I was talking to a friend the other day and we somehow got onto the topic of integrated circuit (‘IC’, aka ‘chip’) yields. Background: when they make a chip, they’re basically: projecting a microscopic image onto a photo resist, etching away the stuff that did (or didn’t) get exposed, laying down a few atoms of something or other; repeat twenty or thirty times. Please don’t jump in at this point and dump on me, I actually do understand the process; I’m just simplifying here for the sake of the discussion - thanks.
Anyway, obviously if there is any tiny misalignment or odd bit of dust/dog hair/snot/etc in the process, the twenty plus layers are not going to be what you expected and the chip is gonna be disfunctional. Further, they make several identical copies of the chip on a big wafer of silicon, one could be munged and its neighbor could be okay.

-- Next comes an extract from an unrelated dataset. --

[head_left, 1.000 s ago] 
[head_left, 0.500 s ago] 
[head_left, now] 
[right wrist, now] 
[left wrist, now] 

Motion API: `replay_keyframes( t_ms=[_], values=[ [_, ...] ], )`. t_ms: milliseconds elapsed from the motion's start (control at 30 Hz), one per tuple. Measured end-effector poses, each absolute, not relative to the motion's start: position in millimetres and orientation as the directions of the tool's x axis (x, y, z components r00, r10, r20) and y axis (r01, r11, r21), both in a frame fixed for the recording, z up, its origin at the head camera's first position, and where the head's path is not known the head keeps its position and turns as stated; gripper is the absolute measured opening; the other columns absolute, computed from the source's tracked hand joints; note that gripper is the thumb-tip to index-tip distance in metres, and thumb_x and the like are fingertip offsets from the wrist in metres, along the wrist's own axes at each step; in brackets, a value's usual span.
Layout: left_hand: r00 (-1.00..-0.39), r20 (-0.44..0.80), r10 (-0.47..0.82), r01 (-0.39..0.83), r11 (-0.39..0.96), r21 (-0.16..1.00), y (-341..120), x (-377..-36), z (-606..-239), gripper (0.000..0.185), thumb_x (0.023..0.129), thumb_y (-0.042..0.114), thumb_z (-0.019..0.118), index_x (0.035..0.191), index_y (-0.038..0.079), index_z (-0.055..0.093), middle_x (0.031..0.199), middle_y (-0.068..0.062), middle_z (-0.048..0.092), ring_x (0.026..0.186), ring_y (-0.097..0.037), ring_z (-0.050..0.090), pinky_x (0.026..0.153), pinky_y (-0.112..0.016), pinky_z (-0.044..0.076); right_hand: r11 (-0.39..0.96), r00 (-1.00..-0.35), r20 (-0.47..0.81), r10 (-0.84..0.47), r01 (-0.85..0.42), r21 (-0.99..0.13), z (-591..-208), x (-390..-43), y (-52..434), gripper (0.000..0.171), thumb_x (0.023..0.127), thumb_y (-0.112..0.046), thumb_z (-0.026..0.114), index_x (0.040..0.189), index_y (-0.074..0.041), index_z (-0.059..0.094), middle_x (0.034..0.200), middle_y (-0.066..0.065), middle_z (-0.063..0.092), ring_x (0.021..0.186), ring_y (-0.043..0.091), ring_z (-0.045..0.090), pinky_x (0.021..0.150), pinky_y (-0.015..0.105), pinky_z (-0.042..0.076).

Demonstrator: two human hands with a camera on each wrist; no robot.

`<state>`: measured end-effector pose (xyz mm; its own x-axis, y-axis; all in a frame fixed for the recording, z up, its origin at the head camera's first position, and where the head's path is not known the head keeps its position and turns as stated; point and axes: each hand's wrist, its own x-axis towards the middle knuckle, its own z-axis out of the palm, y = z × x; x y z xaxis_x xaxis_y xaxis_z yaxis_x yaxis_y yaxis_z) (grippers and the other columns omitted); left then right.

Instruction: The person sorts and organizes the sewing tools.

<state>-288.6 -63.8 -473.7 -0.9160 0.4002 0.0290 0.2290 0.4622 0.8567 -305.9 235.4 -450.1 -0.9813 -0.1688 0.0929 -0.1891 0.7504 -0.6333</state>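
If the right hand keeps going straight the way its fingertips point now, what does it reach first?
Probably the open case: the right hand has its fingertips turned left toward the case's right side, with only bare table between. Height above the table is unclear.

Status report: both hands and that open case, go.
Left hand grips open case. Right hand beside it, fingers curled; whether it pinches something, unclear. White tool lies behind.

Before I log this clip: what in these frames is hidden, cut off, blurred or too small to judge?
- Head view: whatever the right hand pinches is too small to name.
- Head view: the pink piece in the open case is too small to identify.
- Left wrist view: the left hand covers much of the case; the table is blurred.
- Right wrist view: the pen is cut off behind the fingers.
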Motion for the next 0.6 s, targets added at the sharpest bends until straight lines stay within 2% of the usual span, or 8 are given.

The ratio of the number of functional chips to the attempted number is the manufacturing yield.
Okay, so the friend and I are talking and he asked ‘How do they test the chips to see which ones are good?’. I tossed off a flip answer (because I’d seen this somewhere a long time ago) that they have an octopus-like machine with hundreds of microscopic gold fingers that connects into each chip wanna be, powers it up and sees if it actually works. If I remember correctly, they would squirt a bit of dye onto the ones that didn’t respond correctly and then garbage them later in the packaging process.
With the full benefit of hindsight, I’m regretting this explanation. For simple chips this might work, but suppose you’re trying to make Pentium III’s - how many million individual transistors? You can give it power and a clock and see if looks for external memory, but what does that tell you? Okay, so simulate some external memory and a boot program and see if it executes it. Good, good. You’d have to test about every individual op code, though, wouldn’t you? Seems to me that the dreaded ‘Hello, world’ program isn’t going to exercise every logic gate in the thing.
So, the question is: how do they test complex chips? How many marginally defective chips get through the first test and is there a second level of testing? How many actually defective chips (ignore the whole floating point error problem, that was a design problem, not a manufacturing one) get delivered to end users? Suppose you buy a new machine and it runs fine for a few days and then mysteriously crashes - this can be: marginal software; a random cosmic ray; or a lurking hardware bug. How do you tell?
Hmmmm, not just one but several related questions … bonus. Any Hardware Gurus here that can help me understand the process?